I risultati del progetto MedSeaLitter sono stati appena illustrati a Roma, nel corso di una giornata dedicata al progetto finanziato con fondi Ue per oltre 2 milioni di euro, realizzato attraverso una rete di collaborazione tra Aree marine protette, supportate da istituti di ricerca, associazioni ambientaliste e università di quattro Paesi dell’Unione (Italia, Spagna, Francia e Grecia), che ha permesso di sviluppare per la prima volta un protocollo condiviso di monitoraggio sui rifiuti marini e i loro effetti nel Mar Mediterraneo. Le rilevazioni effettuate con un drone hanno permesso poi consentito di registrare sottocosta una densità di oggetti che varia da 34 a 40 elementi ogni chilometro quadrato. Questi dati emergono dall’analisi di oltre 4.700 immagini registrate ad una quota variabile che va da 20 a 65 metri sul livello del mare.

Gli oggetti galleggianti più frequenti provengono dal settore pesca e da quello legato al cibo: il 23% sono cassette di polistirolo, il 16% bottiglie di plastica, il 15 frammenti di oggetti non riconoscibili, il 13 % buste di plastica e l’11% frammenti di polistirolo. Il progetto ha messo a punto anche metodologie di analisi dei contenuti stomacali del biota per verificare la presenza di microframmenti di plastica grazie alle attività dei partner di MedSeaLitter in collaborazione con i centri di recupero tartarughe marine e le reti di monitoraggio degli spiaggiamenti. Anche questa metodologia viene messa ora a disposizione delle Aree marine protette.

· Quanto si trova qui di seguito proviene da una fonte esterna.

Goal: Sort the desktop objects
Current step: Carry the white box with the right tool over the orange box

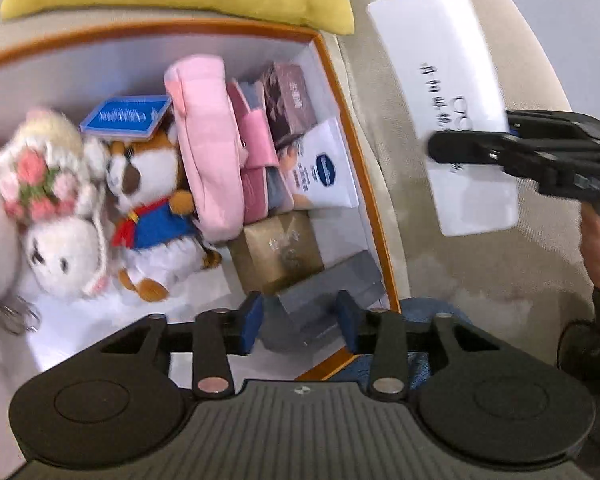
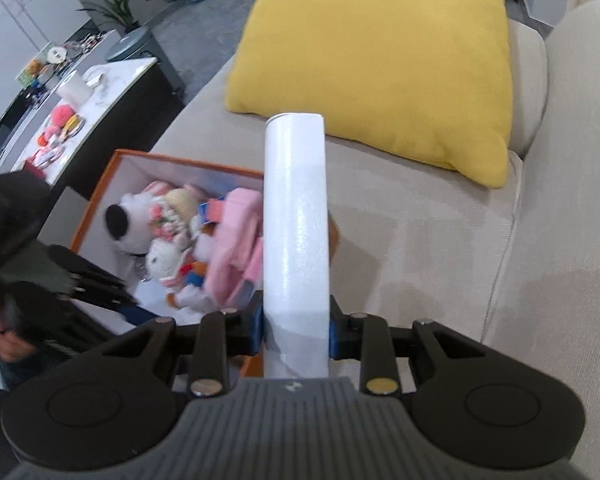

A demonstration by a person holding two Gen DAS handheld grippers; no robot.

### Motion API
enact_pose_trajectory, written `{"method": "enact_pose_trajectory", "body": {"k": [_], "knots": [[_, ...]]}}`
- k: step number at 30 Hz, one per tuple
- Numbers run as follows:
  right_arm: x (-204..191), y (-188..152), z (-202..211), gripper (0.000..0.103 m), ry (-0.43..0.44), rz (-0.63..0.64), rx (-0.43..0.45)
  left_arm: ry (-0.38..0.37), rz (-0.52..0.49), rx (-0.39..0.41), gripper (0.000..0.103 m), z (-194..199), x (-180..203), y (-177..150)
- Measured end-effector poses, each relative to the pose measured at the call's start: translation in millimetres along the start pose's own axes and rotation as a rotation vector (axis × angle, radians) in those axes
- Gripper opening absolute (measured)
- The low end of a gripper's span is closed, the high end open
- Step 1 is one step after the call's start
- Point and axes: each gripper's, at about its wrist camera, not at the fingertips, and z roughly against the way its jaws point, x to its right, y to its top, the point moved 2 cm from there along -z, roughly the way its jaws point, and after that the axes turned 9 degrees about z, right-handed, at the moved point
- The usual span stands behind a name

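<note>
Right tool I see clamped on the white box, while my left tool hangs open over the orange bin.

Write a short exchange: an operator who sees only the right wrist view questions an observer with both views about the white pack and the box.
Operator: Is the pack's broad face plain?
Observer: No, the white pack bears black printing there.
Operator: What does the pack hide from me in the box?
Observer: A white pouch with a blue oval logo, against the wall of the orange-rimmed box.
</note>
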Motion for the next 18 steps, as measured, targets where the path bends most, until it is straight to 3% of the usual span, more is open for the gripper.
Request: {"method": "enact_pose_trajectory", "body": {"k": [7,10,13,18], "knots": [[-27,-7,0,0.031,-0.006,0.033,-0.034,0.018,-0.015,0.057,0.042,-1,5,-11],[-37,-8,-4,0.031,-0.007,0.045,-0.055,0.063,-0.036,0.029,0.031,-6,11,-17],[-47,-8,-7,0.031,-0.009,0.065,-0.069,0.103,-0.019,0.031,0.027,-19,7,-20],[-58,-10,-11,0.031,-0.009,0.092,-0.092,0.077,0.015,0.054,0.028,-23,-1,-19]]}}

Per le rilevazioni sono stati oltre 20.000 i chilometri di transetti di mare percorsi, di cui circa 1.600 con piccole e medie imbarcazioni e quasi 19.000 chilometri con grandi imbarcazioni (traghetto); 6.500 gli oggetti galleggianti registrati (tra il 13 e il 25%) e i rifiuti dovuti ad attività umane (tra il 75 e l’87%), di cui la maggior parte (tra l’80 e il 90%) composto da polimeri artificiali (plastica), mentre il restante è composto da carta (circa 3%), e poi vetro, metallo e tessuti. I monitoraggi per testare la metodologia di osservazione dei rifiuti sono stati effettuati nel periodo che va da febbraio 2017 a dicembre 2018 nel Mediterraneo (Costa spagnola, Golfo del Leone, Amp Capo Carbonara, lungo transetti transfrontalieri in Mar Ligure, Mar di Sardegna-Baleari, Mar Tirreno, Canale di Sardegna e Sicilia, Mar Adriatico e Ionio). Nello specifico, in alto mare tramite traghetto, sono stati percorsi oltre 23.500 chilometri (per un totale di 2.088 chilometri quadrati) su rotte che percorrono il Mediterraneo (Ancona-Patrasso, Civitavecchia-Barcellona, Livorno-Bastia, Palermo-Tunisi, Tolone-Ajaccio, Tolone-Ile Rouse, Cagliari-Palermo) e sono stati registrati 4.859 rifiuti con dimensioni maggiori di 20 cm, con una densità media variabile da 1 a 10 rifiuti ogni chilometro quadrato percorso.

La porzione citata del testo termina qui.